Hanin melirik Alfin lewat ekor matanya, lelaki itu diam menatap Hanin datar dan tak bergeming membuat Hanin was-was. Detik berikutnya tiba-tiba Alfin memasang senyum di wajahnya, "Kenapa? Karena kamu mau balik sama mantan kamu?"
Hanin menggeleng cepat, "Gak ada hubungannya sama dia. Aku cuman ngerasa kita gak cocok aja." Gue muak sama kelakuan lo.
Hanin bergidik mengingat betapa kotor tubuhnya semenjak ia mengenal Alfin. Laki-laki itu benar-benar b******k.
"Apa kamu gak ingat perjanjian kita?"
"Aku ingat, Mas. Tapi aku rasa aku gak masalah kalau gak bisa jadi dokter di RS kamu."
Alfin mengangguk-angguk, matanya mengedarkan pandangan seperti mencari alasan.
"Mengenai rencana pernikahan kita?" tanya Alfin lagi.
Hanin menoleh takut-takut pada Alfin, "Maaf, Mas. Tapi aku bener-bener gak bisa lanjutin ini."
Paham bahwa Alfin kehabisan alasan, akhirnya laki-laki itu menoleh menghadap Hanin dan meletakkan kedua tangannya di bahu Hanin.
"Jujur sama aku. Kenapa kamu tiba-tiba kamu mau pisah?"
Suara Alfin terlihat biasa, namun kecaman mata laki-laki itu membuat Hanin menciut. Alfin selalu bisa membuat Hanin merasa terintimidasi.
Hanin tidak menjawab. Perempuan yang di SMA dikenal disegani oleh orang-orang itu kini menunduk ketakutan. Memikirkan segala cara agar jangan sampai Alfin marah.
"Ini bukan soal ranjang, kan?"
Tidak kunjung mendapat jawaban, Alfin mencengkeram erat pipi Hanin agar mau mendongak menatapnya.
Alfin tersenyum, "Kamu mau aku nerima keputusan kamu buat pisah?"
Hanin perlahan mengangguk.
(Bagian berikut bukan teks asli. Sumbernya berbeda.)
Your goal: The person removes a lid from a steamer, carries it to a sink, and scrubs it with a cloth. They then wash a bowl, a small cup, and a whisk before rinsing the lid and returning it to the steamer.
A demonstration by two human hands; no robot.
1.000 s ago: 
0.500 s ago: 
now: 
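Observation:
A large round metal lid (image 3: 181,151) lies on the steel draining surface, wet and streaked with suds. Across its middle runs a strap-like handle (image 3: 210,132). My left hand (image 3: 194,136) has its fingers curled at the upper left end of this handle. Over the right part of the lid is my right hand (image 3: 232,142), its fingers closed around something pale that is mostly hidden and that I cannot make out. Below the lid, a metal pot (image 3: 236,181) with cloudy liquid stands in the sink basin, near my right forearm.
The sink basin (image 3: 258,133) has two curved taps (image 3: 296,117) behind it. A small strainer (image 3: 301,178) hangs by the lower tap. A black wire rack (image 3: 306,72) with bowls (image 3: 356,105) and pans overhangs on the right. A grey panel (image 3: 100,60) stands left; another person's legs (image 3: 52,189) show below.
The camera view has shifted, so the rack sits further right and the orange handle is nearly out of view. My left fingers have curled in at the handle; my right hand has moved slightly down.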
Melirik takut pada Alfin.
Lelaki itu tak kunjung berhenti tersenyum, "Ada syaratnya. Setelah itu kamu bebas mau pisah dari aku."
Alfin melepaskan cengkramannya membuat pipi Hanin terasa kebas.
"Apa?".
"Puasin aku lagi. Buat yang terakhir,"
Hanin melotot. Ia menggeleng keras atas permintaan lelaki gila didepannya. Melihat penolakan itu, Alfin malah mengusap rambut halus Hanin, "Sekali aja." rayu Alfin.
"Enggak, Mas. Kamu gila?"
"Aku gila karena kamu!"
Tepat setelah mengucapkan kalimat itu, Alfin mendekat dan mencium bibir Hanin. Lembut dan dalam. Tidak ada ciuman kasar dan tergesa-gesa. Lelaki itu mencoba membuai Hanin dalam lumatannya.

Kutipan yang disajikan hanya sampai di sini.